I grabbed a refurbished Lenovo X1 Carbon off of New Egg and I love it. I just converted it to dual boot, so I can use Windows if needed, but mostly it will be for Kali.

Non-Apple Computer

I have not owned a non-apple laptop in years and years. The last time I used a Windows laptop was it was running Windows XP. I don’t like Windows, even though I used it heavily prior and up to XP. Once I forced myself to switch to a Linux desktop and then eventually splitting my time between Linux and MacOS, I never looked back.

I am impressed with this laptop. It’s not a power house machine, it’s got an I5 because I wanted to spend the money on the RAM instead and the price point changes drastically if you get 32GB of memory with the I7 chipset vs an I7 with 16GB of memory. This laptop looks and acts brand-new even though it’s a refurb, I am so impressed. It’s got so many features, well above and beyond my MBP. I wish Apple would get with the times and add these things. It’s making me feel discontent with being in the Apple ecosystem honestly. But I am not willing to go back to Windows, so I’ll stay with Apple, it’s also my company’s mandated platform.

I do like having the Windows option, so it’s there if I need it. I’ve got a Kali VM running in Windows as well just in case I want a version of Kali I can use and then reset.

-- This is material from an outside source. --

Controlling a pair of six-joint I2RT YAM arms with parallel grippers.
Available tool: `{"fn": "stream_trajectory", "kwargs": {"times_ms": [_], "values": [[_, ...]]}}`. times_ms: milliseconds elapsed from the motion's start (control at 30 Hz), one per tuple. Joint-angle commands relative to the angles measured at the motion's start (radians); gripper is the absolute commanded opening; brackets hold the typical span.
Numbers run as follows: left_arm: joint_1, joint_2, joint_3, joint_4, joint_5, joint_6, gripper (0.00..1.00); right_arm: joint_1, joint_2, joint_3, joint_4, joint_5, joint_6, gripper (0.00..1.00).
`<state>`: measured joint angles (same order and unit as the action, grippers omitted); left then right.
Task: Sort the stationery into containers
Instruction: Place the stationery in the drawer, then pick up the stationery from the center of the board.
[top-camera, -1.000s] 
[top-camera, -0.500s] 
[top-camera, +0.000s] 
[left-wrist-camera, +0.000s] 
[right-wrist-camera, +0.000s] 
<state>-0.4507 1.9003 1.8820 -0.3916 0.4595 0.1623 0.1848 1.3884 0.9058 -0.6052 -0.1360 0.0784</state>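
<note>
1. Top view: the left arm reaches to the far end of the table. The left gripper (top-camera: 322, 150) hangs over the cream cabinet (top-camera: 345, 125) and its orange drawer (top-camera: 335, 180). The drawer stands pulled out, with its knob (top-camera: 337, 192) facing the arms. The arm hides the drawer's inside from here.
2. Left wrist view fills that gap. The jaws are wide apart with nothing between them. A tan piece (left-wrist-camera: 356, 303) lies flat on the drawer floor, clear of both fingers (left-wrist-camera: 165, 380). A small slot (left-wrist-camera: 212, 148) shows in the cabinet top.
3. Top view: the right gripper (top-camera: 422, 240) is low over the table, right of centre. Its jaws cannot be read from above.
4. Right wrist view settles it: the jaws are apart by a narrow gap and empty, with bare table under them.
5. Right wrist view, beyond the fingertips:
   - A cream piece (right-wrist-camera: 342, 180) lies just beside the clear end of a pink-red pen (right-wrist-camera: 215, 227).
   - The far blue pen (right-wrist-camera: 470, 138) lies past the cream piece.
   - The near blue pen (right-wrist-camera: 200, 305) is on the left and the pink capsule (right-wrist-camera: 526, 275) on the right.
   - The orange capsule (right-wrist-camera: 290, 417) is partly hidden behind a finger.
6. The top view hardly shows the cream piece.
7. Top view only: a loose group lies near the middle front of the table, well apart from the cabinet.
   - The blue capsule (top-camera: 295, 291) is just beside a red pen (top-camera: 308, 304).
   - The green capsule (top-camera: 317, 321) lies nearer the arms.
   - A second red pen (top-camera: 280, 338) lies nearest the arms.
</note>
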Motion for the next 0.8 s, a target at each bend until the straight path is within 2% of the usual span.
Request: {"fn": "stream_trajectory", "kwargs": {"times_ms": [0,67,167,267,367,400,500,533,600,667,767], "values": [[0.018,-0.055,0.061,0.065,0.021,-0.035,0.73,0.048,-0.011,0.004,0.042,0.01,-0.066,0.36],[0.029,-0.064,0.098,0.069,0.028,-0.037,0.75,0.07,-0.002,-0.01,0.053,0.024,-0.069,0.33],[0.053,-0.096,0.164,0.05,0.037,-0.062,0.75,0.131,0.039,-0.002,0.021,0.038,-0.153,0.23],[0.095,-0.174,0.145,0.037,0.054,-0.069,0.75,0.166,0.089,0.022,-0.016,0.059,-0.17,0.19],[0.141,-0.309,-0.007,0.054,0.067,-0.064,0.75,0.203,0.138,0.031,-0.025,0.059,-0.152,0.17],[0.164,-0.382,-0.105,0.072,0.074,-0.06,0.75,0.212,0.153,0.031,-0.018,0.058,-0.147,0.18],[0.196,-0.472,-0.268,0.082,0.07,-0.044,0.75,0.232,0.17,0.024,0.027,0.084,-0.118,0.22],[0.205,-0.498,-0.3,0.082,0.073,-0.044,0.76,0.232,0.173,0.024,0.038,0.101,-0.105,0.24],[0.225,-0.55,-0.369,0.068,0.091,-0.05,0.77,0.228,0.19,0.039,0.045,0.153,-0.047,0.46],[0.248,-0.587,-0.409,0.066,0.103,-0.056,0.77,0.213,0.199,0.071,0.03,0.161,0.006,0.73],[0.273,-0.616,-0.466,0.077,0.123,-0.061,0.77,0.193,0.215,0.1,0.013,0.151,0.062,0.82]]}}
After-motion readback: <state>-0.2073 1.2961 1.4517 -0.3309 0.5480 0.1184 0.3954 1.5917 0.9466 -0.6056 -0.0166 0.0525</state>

The process was easy, I followed along with David Bombal’s video here↗.

A Few Issues

I did run into two issues, one that David mentioned in his video with unchecking TOP 10 and DEFAULT packages during install.

The other took a minute to figure out. tldr; Windows Defender messed up the bootable USB

Even unchecking TOP 10 and DEFAULT packages, I was getting a failure message when trying to install. The error started with An installation step failed. You can try to run the failing item again from the menu, or skip it and choose something else. The failing step is: Select and install software. Then eventually went on to describe the filesystem/partitioning throwing errors. That made me think that GRUB was possibly messed up? Missing?

I used the laptop and thus Windows to write the ISO to the USB, typically I would use my Mac for this, but I figured I would follow the video verbatim. So maybe it had something to do with the bootable USB itself?

While using Rufus to write the Kali ISO to the USB I got some warnings that there was malware on my laptop and that these were being quarantined. What? It did not occur to me until later that these were probably coming from the ISO being written and by being quarantined, they were missing from the bootable USB. Thus the missing or corrupted files were breaking all the things.

It’s embarrassing that this did not occur to me until later. Like, why did I not get clued into this while it was happening? Probably because I am not familiar with Windows Defender. Disabling Windows Defender and then writing the bootable USB a second time, without any malware warnings, did the trick. Kali installed quickly and without any issues.